▶ What needs to be done
Beneath this line are the data; copy exactly the part of them that opens with the line containing "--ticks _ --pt" and closes with the line containing "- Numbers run", and only that part.

▶ Exercise data
=====

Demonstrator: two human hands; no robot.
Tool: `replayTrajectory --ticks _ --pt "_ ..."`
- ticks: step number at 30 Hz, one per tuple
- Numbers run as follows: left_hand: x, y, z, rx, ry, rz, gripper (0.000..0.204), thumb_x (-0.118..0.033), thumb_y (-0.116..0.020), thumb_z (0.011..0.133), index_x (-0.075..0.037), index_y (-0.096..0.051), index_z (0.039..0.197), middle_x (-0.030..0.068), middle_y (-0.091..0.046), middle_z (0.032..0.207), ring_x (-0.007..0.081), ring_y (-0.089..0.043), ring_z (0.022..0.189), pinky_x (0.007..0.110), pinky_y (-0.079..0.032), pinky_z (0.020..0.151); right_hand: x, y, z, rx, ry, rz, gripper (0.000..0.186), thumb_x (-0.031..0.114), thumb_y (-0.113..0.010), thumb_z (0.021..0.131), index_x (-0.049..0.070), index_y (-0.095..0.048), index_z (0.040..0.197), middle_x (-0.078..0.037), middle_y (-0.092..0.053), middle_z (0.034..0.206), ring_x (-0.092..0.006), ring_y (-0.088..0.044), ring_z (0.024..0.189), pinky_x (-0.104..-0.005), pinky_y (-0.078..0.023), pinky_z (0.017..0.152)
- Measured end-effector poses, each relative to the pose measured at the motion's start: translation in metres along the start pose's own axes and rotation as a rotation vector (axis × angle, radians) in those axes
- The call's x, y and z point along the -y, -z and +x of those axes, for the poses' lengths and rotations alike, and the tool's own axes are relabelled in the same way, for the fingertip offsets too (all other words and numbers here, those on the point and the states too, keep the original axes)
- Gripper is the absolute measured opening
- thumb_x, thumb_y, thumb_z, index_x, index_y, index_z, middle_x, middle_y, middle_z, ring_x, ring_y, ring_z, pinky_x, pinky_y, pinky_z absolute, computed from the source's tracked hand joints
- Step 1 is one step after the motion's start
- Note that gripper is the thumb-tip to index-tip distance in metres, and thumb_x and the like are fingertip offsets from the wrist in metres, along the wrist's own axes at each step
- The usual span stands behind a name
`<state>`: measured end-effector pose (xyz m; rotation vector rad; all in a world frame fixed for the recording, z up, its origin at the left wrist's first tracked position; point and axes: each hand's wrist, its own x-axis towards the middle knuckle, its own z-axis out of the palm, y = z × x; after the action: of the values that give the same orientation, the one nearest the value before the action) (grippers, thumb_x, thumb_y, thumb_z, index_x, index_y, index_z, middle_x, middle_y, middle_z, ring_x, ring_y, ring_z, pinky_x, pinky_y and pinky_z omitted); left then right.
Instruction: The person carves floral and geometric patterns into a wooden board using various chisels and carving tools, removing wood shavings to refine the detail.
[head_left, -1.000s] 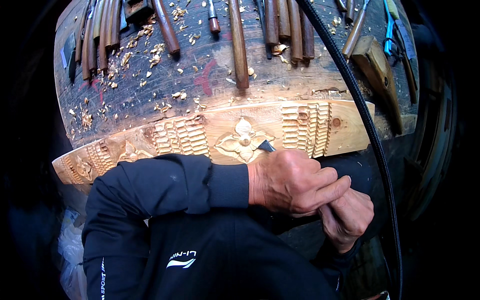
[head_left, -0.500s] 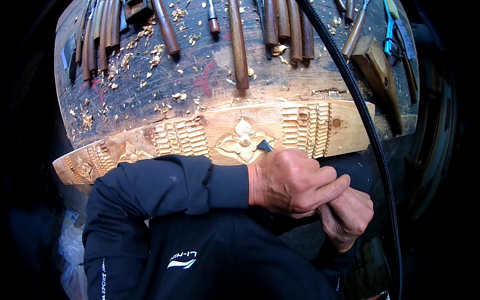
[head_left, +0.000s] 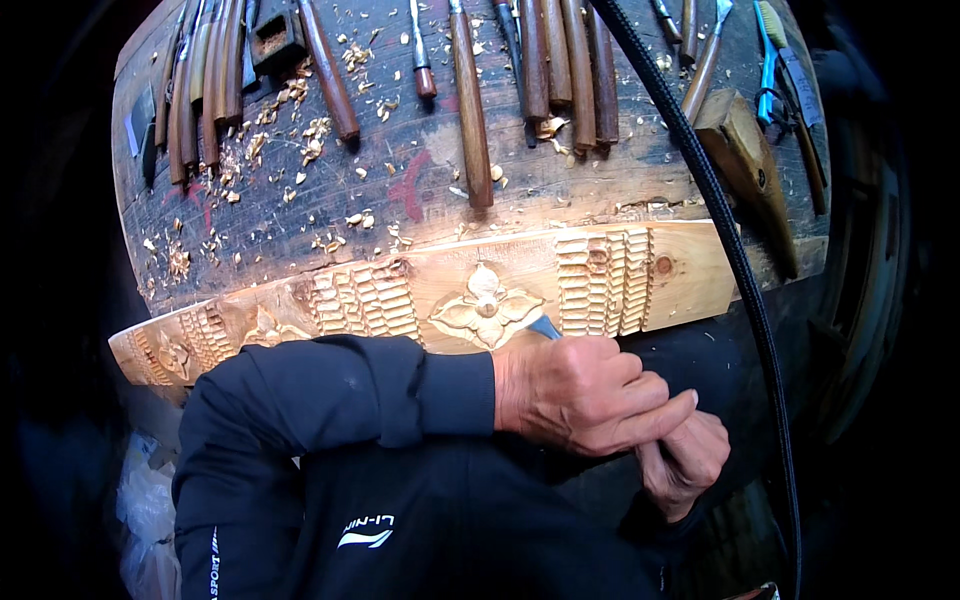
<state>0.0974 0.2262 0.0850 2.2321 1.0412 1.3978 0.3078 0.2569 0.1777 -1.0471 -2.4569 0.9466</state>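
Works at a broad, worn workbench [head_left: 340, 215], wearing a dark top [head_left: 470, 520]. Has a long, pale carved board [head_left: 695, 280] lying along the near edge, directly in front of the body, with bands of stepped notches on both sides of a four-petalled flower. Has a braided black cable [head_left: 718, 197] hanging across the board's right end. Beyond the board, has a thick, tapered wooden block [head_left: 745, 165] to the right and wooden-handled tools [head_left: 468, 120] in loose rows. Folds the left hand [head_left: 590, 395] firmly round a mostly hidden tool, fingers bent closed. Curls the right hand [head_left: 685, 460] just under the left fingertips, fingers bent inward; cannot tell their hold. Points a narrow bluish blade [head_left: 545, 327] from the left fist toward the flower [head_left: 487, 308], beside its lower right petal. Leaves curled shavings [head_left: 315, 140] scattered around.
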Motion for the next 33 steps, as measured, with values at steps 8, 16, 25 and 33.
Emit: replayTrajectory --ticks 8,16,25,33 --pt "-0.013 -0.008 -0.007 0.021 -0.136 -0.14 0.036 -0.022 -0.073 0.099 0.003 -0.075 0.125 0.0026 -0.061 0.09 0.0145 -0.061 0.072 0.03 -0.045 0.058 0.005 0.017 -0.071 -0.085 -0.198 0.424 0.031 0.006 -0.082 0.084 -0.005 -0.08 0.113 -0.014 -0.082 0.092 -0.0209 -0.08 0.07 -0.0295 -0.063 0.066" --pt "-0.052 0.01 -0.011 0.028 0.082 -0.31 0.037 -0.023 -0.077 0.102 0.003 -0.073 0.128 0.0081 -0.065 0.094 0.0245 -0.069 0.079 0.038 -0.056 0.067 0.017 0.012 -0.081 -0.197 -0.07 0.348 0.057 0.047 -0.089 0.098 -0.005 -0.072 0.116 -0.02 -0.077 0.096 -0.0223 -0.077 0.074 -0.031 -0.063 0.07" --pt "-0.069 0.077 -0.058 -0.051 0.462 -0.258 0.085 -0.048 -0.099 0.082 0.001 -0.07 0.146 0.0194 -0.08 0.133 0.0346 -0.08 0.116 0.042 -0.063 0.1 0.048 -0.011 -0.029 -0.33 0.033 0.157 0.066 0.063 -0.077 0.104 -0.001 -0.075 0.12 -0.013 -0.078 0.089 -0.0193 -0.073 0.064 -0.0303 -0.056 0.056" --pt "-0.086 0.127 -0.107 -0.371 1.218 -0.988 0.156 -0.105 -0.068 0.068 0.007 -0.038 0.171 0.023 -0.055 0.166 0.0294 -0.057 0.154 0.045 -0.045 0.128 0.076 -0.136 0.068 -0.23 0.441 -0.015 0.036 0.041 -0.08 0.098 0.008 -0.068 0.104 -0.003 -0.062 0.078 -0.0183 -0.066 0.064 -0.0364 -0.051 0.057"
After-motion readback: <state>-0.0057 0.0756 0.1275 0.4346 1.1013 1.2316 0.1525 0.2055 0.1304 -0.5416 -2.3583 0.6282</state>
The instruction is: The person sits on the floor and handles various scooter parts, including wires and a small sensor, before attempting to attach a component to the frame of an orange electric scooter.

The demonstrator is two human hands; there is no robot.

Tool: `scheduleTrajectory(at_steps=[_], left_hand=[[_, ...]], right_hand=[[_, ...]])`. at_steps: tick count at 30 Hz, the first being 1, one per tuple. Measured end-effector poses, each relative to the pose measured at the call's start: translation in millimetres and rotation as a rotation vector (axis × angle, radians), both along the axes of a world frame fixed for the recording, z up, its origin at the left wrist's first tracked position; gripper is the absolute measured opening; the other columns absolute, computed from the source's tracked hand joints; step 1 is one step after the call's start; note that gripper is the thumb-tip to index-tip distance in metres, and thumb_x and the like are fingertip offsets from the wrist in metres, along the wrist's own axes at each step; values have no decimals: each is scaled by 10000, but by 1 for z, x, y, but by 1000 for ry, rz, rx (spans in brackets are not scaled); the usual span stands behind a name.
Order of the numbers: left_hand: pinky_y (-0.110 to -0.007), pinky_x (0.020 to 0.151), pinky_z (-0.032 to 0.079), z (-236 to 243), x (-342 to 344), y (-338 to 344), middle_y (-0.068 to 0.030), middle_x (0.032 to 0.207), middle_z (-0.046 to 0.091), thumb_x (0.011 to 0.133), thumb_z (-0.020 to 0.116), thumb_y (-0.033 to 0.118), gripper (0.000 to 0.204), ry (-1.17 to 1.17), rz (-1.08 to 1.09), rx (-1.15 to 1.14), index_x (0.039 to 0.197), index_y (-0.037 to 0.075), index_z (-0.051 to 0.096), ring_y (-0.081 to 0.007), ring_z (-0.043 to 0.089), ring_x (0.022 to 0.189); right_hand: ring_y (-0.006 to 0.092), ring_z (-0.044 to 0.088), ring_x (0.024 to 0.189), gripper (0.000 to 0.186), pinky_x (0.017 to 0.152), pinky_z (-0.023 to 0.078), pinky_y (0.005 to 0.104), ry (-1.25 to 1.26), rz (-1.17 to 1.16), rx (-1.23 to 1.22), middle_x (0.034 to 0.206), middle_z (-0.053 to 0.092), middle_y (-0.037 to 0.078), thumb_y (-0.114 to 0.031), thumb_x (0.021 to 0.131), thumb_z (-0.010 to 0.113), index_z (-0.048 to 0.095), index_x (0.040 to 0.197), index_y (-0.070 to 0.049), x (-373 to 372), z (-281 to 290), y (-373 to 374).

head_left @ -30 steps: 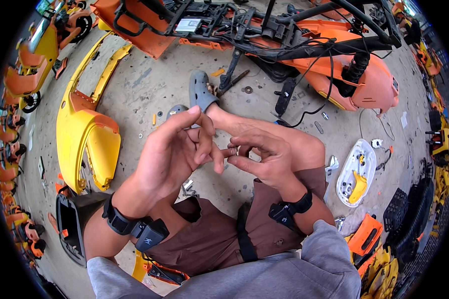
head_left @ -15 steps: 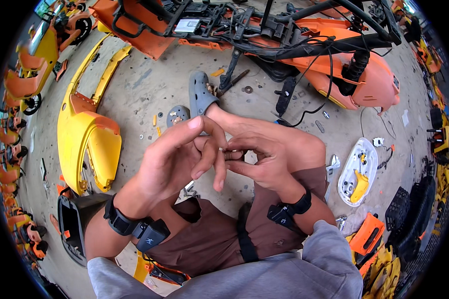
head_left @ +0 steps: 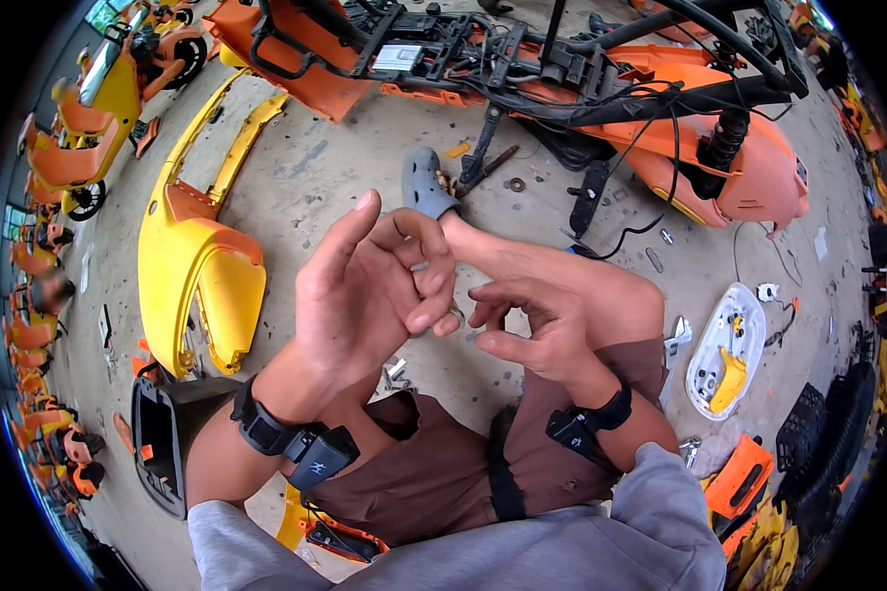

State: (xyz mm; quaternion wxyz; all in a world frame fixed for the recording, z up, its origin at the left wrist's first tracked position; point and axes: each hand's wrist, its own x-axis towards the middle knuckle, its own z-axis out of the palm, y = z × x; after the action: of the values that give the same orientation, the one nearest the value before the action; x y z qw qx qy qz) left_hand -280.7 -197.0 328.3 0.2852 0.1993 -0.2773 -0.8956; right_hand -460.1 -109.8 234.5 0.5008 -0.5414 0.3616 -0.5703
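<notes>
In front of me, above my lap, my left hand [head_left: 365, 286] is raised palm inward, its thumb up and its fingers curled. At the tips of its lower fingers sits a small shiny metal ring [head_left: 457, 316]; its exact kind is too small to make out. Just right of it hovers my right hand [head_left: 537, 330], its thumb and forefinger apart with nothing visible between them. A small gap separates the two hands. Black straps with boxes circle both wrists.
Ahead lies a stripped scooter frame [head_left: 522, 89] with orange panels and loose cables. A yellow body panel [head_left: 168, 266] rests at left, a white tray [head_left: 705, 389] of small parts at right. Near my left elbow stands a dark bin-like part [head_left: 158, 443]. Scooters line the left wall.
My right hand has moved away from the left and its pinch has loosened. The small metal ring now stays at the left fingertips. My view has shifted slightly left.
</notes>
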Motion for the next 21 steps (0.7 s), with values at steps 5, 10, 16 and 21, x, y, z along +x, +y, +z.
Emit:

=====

▶ Result of the exercise
Tool: `replayTrajectory --ticks _ --pt "_ ..."`
- ticks: step number at 30 Hz, one per tuple
- Numbers run as follows: left_hand: x, y, z, rx, ry, rz, gripper (0.000..0.204), thumb_x (-0.118..0.033), thumb_y (-0.116..0.020), thumb_z (0.011..0.133), index_x (-0.075..0.037), index_y (-0.096..0.051), index_z (0.039..0.197), middle_x (-0.030..0.068), middle_y (-0.091..0.046), middle_z (0.032..0.207), ring_x (-0.007..0.081), ring_y (-0.089..0.043), ring_z (0.022..0.189), pinky_x (0.007..0.110), pinky_y (-0.079..0.032), pinky_z (0.020..0.151); right_hand: x, y, z, rx, ry, rz, gripper (0.000..0.186), thumb_x (-0.031..0.114), thumb_y (-0.113..0.010), thumb_z (0.021..0.131), index_x (-0.049..0.070), index_y (-0.095..0.048), index_z (0.040..0.197), middle_x (-0.078..0.037), middle_y (-0.092..0.053), middle_z (0.034..0.206), ring_x (-0.092..0.006), ring_y (-0.088..0.044), ring_z (0.024..0.189), pinky_x (-0.104..-0.005), pinky_y (-0.078..0.023), pinky_z (0.017..0.152)

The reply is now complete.